- Gridley Mountain Location within Connecticut

Highest point
- Elevation: 2,211 ft (674 m)
- Prominence: 72 m (236 ft)
- Coordinates: 42°02′24″N 73°27′59″W﻿ / ﻿42.04000°N 73.46639°W

Geography
- Location: Salisbury, Connecticut, U.S.
- Parent range: Taconic Mountains
- Topo map: USGS Ashley Falls

Geology
- Rock age: Devonian

= Gridley Mountain =

Mountain in Connecticut, United States

Gridley Mountain, 2211 ft, is the third highest elevation in the state of Connecticut. The mountain, part of the Taconic Range, has no official trail and is located on private property. The Mount Washington Road passes the mountain from the west.

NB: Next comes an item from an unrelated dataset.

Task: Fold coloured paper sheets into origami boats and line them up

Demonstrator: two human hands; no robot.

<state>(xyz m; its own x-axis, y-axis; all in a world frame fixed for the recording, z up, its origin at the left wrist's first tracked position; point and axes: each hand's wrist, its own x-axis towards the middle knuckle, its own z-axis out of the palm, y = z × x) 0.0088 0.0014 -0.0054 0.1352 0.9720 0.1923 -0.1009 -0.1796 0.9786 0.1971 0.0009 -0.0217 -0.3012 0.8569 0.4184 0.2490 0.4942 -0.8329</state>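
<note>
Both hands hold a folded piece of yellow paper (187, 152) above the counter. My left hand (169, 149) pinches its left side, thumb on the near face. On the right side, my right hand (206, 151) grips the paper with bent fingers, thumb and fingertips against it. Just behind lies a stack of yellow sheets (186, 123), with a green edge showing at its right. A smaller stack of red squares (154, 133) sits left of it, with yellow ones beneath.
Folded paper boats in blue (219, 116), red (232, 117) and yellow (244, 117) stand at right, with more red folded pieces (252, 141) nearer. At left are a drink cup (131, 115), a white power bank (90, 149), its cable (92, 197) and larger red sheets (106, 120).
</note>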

Gridley Mountain is located in Salisbury, Connecticut. It is flanked to the northwest by Round Mountain, to the northeast by Bear Mountain, and to the west by Brace Mountain. The west side of the mountain drains into Riga Lake and South Pond, then into Wachocostinook Brook, Salmon Creek, the Housatonic River, and Long Island Sound. The east side drains into Brassie Brook, Ball Brook, Moore Brook, then into the Housatonic River.